Write out the material in full, matching each line exactly.

╔══

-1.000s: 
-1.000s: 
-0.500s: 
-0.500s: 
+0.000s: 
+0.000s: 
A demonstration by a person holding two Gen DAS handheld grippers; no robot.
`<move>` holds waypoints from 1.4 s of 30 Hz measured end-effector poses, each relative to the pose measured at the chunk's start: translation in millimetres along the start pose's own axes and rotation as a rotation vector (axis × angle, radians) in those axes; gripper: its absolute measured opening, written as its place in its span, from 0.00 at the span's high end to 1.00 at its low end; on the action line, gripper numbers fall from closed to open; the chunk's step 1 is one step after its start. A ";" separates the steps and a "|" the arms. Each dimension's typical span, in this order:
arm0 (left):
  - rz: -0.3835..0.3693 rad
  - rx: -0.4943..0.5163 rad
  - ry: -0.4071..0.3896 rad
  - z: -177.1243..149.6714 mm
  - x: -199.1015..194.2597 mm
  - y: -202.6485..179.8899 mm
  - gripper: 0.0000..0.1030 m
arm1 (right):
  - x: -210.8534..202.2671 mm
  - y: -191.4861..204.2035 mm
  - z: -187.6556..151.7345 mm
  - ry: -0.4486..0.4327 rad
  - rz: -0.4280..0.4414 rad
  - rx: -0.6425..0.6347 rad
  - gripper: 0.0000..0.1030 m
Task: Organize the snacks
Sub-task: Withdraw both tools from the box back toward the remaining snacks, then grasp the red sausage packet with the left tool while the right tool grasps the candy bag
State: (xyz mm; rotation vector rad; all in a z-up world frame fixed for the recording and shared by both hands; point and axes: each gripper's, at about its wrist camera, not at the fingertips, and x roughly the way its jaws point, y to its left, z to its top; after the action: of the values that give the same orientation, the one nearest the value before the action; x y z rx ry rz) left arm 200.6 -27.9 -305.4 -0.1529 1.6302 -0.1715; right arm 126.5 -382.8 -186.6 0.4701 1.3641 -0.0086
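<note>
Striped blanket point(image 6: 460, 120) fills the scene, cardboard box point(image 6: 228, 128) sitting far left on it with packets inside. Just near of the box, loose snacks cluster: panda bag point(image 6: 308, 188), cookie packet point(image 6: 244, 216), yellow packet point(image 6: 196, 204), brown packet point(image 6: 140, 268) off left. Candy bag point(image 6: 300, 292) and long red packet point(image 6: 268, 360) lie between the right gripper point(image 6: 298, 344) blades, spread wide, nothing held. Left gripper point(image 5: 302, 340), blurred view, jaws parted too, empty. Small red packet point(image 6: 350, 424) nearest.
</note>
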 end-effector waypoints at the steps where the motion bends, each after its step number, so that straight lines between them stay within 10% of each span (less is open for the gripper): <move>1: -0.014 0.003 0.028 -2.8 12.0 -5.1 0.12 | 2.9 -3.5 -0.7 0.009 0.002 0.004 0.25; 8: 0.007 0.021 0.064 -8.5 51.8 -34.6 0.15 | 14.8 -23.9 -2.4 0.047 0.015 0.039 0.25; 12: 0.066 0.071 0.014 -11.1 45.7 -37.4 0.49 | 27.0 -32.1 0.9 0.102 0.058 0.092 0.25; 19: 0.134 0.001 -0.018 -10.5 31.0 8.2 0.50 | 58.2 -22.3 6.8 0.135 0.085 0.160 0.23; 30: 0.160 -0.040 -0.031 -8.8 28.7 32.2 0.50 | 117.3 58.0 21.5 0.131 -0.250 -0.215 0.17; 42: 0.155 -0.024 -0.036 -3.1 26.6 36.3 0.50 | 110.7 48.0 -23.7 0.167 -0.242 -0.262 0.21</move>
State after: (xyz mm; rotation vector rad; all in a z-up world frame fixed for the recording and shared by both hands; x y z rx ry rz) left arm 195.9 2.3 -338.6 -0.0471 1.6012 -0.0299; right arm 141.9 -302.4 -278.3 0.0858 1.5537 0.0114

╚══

*Exercise answer*
-1.000s: 
-1.000s: 
-0.500s: 
-0.500s: 
+0.000s: 
+0.000s: 
A demonstration by a person holding two Gen DAS handheld grippers; no robot.
`<move>` holds waypoints from 1.4 s of 30 Hz measured end-effector poses, each relative to the pose measured at the chunk's start: translation in millimetres along the start pose's own axes and rotation as a rotation vector (axis × angle, radians) in those axes; gripper: its absolute measured opening, written as its place in its span, from 0.00 at the span's high end to 1.00 at its low end; on the action line, gripper numbers fall from closed to open; the chunk's step 1 is one step after its start. A ";" separates the steps and a "|" the arms. Each dimension's typical span, in this order:
arm0 (left):
  - rz: -0.3835..0.3693 rad
  - rx: -0.4943..0.5163 rad
  - ry: -0.4071..0.3896 rad
  - z: -177.1243..149.6714 mm
  - x: -199.1015..194.2597 mm
  - y: -202.6485..179.8899 mm
  - gripper: 0.0000..0.1030 m
arm1 (right):
  - x: -210.8534..202.2671 mm
  - y: -191.4861..204.2035 mm
  - z: -187.6556..151.7345 mm
  - ry: -0.4486..0.4327 rad
  - rz: -0.4280..0.4414 rad
  - rx: -0.6425..0.6347 rad
  - gripper: 0.0000..0.1030 m
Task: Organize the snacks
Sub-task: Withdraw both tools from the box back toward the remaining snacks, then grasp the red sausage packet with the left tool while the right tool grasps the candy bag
State: (xyz mm; rotation vector rad; all in a z-up world frame fixed for the recording and shared by both hands; point and axes: each gripper's, at about its wrist camera, not at the fingertips, and x roughly the way its jaws point, y to its left, z to its top; after the action: of the values that give the same orientation, the one nearest the value before the action; x y z rx ry rz) left arm 200.6 -27.9 -305.4 -0.1529 1.6302 -0.1715; right arm 126.5 -382.8 -186.6 0.4701 1.3641 -0.0086
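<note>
Striped blanket point(image 6: 460, 120) fills the scene, cardboard box point(image 6: 228, 128) sitting far left on it with packets inside. Just near of the box, loose snacks cluster: panda bag point(image 6: 308, 188), cookie packet point(image 6: 244, 216), yellow packet point(image 6: 196, 204), brown packet point(image 6: 140, 268) off left. Candy bag point(image 6: 300, 292) and long red packet point(image 6: 268, 360) lie between the right gripper point(image 6: 298, 344) blades, spread wide, nothing held. Left gripper point(image 5: 302, 340), blurred view, jaws parted too, empty. Small red packet point(image 6: 350, 424) nearest.
</note>
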 end-effector waypoints at the steps where the motion bends, each after its step number, so that straight lines between them stay within 10% of each span (less is open for the gripper): <move>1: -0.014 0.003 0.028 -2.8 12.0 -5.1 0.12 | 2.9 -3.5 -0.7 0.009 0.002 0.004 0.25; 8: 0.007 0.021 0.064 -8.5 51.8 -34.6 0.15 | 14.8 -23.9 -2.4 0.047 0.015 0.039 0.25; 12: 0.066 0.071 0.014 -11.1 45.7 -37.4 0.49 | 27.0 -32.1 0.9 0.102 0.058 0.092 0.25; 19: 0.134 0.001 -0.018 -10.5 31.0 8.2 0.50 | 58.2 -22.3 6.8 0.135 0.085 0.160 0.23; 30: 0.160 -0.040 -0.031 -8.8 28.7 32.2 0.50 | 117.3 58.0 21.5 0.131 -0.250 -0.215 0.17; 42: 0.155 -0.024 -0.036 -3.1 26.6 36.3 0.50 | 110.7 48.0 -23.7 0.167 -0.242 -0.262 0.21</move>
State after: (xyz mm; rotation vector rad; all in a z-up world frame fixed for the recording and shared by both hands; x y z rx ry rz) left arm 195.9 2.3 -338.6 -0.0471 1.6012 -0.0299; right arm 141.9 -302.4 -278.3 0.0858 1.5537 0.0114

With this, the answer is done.